Exercise
Drop the pictures, then repeat every record exactly as it stands.

Source records:
--------
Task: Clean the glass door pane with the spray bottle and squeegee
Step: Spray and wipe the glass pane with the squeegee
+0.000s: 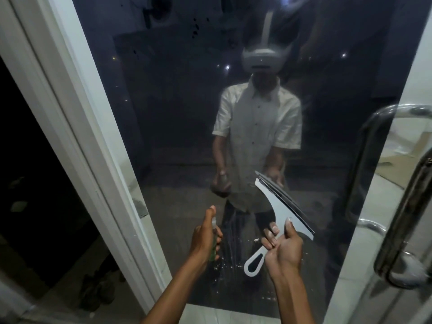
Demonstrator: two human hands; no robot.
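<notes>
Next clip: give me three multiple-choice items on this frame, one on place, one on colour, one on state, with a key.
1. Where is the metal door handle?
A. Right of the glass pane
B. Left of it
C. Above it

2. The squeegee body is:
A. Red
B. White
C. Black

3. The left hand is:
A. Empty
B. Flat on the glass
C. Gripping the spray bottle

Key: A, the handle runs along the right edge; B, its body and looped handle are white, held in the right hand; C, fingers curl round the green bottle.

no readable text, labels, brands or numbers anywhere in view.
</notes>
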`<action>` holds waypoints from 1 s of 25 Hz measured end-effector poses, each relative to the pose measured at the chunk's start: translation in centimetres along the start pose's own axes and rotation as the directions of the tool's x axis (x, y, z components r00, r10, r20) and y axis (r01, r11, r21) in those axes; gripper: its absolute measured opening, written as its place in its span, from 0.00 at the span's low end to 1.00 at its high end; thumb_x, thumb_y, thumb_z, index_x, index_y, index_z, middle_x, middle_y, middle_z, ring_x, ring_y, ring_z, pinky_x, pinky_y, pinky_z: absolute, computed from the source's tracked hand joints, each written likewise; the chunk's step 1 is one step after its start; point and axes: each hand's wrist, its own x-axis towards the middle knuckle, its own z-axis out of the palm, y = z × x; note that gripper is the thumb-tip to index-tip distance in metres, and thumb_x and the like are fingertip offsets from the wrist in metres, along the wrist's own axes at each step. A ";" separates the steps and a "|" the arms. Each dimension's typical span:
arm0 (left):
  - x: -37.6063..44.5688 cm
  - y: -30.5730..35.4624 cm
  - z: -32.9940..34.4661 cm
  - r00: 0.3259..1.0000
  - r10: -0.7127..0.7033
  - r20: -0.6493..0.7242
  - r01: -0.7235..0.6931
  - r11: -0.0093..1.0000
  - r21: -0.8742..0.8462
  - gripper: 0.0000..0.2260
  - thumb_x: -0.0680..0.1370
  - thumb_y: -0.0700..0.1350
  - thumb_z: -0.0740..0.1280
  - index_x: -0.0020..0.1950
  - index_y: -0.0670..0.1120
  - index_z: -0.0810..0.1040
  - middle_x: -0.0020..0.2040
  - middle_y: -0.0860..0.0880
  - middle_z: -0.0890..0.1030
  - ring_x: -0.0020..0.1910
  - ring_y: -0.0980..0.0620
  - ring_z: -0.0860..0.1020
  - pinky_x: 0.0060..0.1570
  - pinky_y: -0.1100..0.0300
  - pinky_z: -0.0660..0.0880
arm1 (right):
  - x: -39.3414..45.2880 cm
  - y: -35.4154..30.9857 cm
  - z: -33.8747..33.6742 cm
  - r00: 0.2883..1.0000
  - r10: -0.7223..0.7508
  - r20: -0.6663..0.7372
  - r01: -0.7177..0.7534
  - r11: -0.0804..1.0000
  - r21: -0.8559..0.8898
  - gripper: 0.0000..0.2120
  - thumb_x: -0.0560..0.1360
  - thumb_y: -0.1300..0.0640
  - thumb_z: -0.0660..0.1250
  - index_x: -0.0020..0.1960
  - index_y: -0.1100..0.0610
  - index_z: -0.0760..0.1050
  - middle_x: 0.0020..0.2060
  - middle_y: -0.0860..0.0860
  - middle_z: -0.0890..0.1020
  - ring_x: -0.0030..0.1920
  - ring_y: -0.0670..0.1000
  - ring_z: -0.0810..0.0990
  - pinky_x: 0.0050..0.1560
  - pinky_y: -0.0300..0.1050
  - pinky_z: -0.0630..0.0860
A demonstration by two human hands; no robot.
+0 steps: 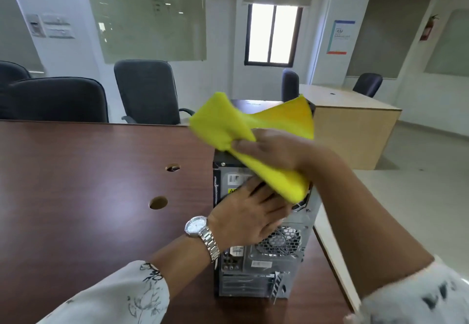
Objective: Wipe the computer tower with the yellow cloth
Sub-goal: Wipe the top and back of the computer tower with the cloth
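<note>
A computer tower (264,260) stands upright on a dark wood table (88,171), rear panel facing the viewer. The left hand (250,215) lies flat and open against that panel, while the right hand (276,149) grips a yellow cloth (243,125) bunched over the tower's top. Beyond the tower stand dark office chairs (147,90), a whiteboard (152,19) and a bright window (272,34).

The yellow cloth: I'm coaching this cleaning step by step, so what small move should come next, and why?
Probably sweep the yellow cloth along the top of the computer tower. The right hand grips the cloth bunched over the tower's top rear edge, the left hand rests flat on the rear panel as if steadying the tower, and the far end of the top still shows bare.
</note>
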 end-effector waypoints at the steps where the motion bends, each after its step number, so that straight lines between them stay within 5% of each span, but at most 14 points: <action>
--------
Solution to the exercise
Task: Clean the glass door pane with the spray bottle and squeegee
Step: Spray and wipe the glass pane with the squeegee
+0.000s: 
Demonstrator: two human hands; no robot.
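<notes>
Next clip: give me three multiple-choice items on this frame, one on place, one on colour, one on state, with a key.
1. Where is the metal door handle?
A. Right of the glass pane
B. Left of it
C. Above it

2. The squeegee body is:
A. Red
B. White
C. Black

3. The left hand is:
A. Empty
B. Flat on the glass
C. Gripping the spray bottle

Key: A, the handle runs along the right edge; B, its body and looped handle are white, held in the right hand; C, fingers curl round the green bottle.

no readable text, labels, brands or numbers anywhere in view.
</notes>
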`<action>` holds waypoints from 1 s of 25 Hz measured end-effector poses, each relative to the pose measured at the chunk's start: translation in centimetres along the start pose's own axes and rotation as the directions of the tool's x axis (x, y, z components r00, r10, r20) and y axis (r01, r11, r21) in those axes; gripper: its absolute measured opening, written as its place in its span, from 0.00 at the span's low end to 1.00 at its high end; thumb_x, thumb_y, thumb_z, index_x, index_y, index_z, middle_x, middle_y, middle_z, ring_x, ring_y, ring_z, pinky_x, pinky_y, pinky_z: absolute, computed from the source's tracked hand joints, each written likewise; the chunk's step 1 is one step after its start; point and axes: each hand's wrist, its own x-axis towards the middle knuckle, its own z-axis out of the palm, y = z × x; note that gripper is the thumb-tip to index-tip distance in metres, and thumb_x and the like are fingertip offsets from the wrist in metres, along the wrist's own axes at each step. A ";" separates the steps and a "|" the arms. Each dimension's typical span:
arm0 (left):
  - x: -37.6063..44.5688 cm
  - y: -30.5730..35.4624 cm
  - z: -32.9940..34.4661 cm
  - r00: 0.3259..1.0000
  - r10: -0.7127..0.7033
  - r20: -0.6493..0.7242
  - r01: -0.7235..0.6931
  - r11: -0.0093..1.0000
  - r21: -0.8742..0.8462
  - gripper: 0.0000..0.2260
  - thumb_x: -0.0680..0.1370
  - thumb_y: -0.0700..0.1350
  - thumb_z: -0.0740..0.1280
  - index_x: -0.0020..0.1950
  - index_y: -0.0670..0.1120
  - index_z: -0.0810..0.1040
  - middle_x: -0.0020..0.2040
  - middle_y: -0.0860..0.0880
  - middle_z: -0.0890..0.1030
  - ring_x: -0.0020..0.1910
  - ring_y: -0.0980..0.0620
  - ring_z: -0.0860..0.1020
  - pinky_x: 0.0060..0.1570
  - pinky_y: -0.1100..0.0300
  - pinky_z: -0.0660..0.0880
arm1 (right):
  - x: -39.3414..45.2880 cm
  - y: -35.4154..30.9857 cm
  - z: -33.8747..33.6742 cm
  - r00: 0.2883..1.0000
  - r10: -0.7223..0.7508
  - r20: -0.6663..0.7372
  - r01: -0.7177..0.7534
  - r11: -0.0804..1.0000
  - r21: -0.8559..0.8898
  - gripper: 0.0000..0.2120
  - thumb_x: -0.0560..0.1360
  - thumb_y: -0.1300..0.0640
  - thumb_z: -0.0660..0.1250
  - index_x: -0.0020..0.1960
  - index_y: -0.1100..0.0610
  - index_z: -0.0760..0.1050
  - middle_x: 0.0020..0.2060
  - middle_y: -0.0860..0.0860
  - middle_z: -0.0890..0.1020
  - ring_x: -0.0030..0.1920
  - ring_y: -0.0670..0.1000
  - ring_z: -0.0810..0.0990
  - pinky_x: 0.0050..0.1560
  - pinky_y: -0.0300..0.1050
  - pinky_z: -0.0630..0.0860
A demonstration by two human hands; no robot.
+0 steps: 
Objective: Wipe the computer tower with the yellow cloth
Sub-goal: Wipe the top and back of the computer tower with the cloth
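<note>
A computer tower (264,260) stands upright on a dark wood table (88,171), rear panel facing the viewer. The left hand (250,215) lies flat and open against that panel, while the right hand (276,149) grips a yellow cloth (243,125) bunched over the tower's top. Beyond the tower stand dark office chairs (147,90), a whiteboard (152,19) and a bright window (272,34).

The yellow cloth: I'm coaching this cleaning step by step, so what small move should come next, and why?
Probably sweep the yellow cloth along the top of the computer tower. The right hand grips the cloth bunched over the tower's top rear edge, the left hand rests flat on the rear panel as if steadying the tower, and the far end of the top still shows bare.
</note>
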 end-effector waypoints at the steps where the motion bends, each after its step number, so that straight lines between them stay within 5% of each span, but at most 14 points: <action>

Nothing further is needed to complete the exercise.